The study questions why careers in medicine and business have less of a diversity gap than the law. It points out there are no national scholarships on the scale of the medical and business fields and license passage rates are significantly higher in the medical fields.
The study suggests that financial support should be provided to enable all students to adequately prepare for the bar exam, and that bar prep be part of the standard law school curriculums.
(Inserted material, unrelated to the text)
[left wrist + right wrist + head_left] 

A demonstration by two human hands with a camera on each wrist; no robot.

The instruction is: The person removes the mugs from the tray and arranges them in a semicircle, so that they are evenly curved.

“While many law firms, in-house legal departments and others helpfully are increasing development, mentoring and growth opportunities for under-represented minorities, evidence shows that we continue to lose out on the chance to recruit many promising professionals before they begin their career,” Smith said. “For example, the only national study of bar passage rates (LSAC, 1998) revealed that more than 20 percent of African Americans and more than 10 percent of Hispanic/Latino law students never passed the bar, compared to less than 5 percent of white law students. If African Americans and Hispanic/Latinos passed the bar at the same rate as whites (96.7 percent), this would have the same impact as increasing the number of African Americans and Hispanic/Latinos in law school by 18 percent.”
Smith calls on states to publish pass-fail rates broken down by ethnic background of the test takers.
Microsoft also suggests making alternative degrees available that are more flexible than full-time programs, as well as expand admissions criteria that consider attributes and experiences in addition to test metrics.